[PATCH v2 09/23] sched/cache: Count tasks prefering destination LLC in a sched group

Tim Chen posted 23 patches 2 weeks, 1 day ago
There is a newer version of this series
[PATCH v2 09/23] sched/cache: Count tasks prefering destination LLC in a sched group
Posted by Tim Chen 2 weeks, 1 day ago
During LLC load balancing, tabulate the number of tasks on each runqueue
that prefer the LLC contains the env->dst_cpu in a sched group.

For example, consider a system with 4 LLC sched groups (LLC0 to LLC3)
balancing towards LLC3. LLC0 has 3 tasks preferring LLC3, LLC1 has
2, and LLC2 has 1. LLC0, having the most tasks preferring LLC3, is
selected as the busiest source to pick tasks from.

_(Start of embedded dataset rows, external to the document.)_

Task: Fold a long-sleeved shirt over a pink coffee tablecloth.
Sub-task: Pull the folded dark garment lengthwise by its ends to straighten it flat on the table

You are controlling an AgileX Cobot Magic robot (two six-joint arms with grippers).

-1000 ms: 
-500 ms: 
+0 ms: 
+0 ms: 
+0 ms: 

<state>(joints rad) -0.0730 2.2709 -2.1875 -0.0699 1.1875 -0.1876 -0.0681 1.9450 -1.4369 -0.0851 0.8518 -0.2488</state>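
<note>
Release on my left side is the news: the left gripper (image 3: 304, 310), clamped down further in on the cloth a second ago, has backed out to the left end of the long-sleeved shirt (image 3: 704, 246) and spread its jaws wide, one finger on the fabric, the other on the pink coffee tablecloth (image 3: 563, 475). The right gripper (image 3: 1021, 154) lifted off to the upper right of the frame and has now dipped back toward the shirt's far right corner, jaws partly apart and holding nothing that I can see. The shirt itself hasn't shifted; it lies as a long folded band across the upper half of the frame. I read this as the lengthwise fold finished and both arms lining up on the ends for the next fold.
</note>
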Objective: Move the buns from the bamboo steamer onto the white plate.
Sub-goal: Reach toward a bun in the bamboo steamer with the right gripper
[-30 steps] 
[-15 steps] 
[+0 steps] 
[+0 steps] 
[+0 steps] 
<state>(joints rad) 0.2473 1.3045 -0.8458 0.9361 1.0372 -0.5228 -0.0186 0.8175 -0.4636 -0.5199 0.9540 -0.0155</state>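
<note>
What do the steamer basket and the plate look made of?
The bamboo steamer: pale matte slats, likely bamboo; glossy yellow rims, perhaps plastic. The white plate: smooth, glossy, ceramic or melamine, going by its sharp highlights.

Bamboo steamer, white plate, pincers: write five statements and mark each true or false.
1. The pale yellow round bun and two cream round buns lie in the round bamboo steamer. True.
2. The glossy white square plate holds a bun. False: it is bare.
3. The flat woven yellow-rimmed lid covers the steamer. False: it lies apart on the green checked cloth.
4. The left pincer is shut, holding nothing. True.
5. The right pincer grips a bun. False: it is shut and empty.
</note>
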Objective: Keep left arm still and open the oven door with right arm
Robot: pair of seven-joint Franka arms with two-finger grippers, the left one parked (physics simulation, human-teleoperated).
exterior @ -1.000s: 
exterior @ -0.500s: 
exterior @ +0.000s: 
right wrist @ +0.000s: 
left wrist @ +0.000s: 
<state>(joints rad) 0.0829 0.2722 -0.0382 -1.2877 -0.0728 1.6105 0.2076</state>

Within a source LLC, the total number of tasks preferring a destination
LLC is computed by summing counts across all CPUs in that LLC. For
instance, if LLC0 has CPU0 with 2 tasks and CPU1 with 1 task preferring
LLC3, the total for LLC0 is 3.

These statistics allow the load balancer to choose tasks from source
sched groups that best match their preferred LLCs.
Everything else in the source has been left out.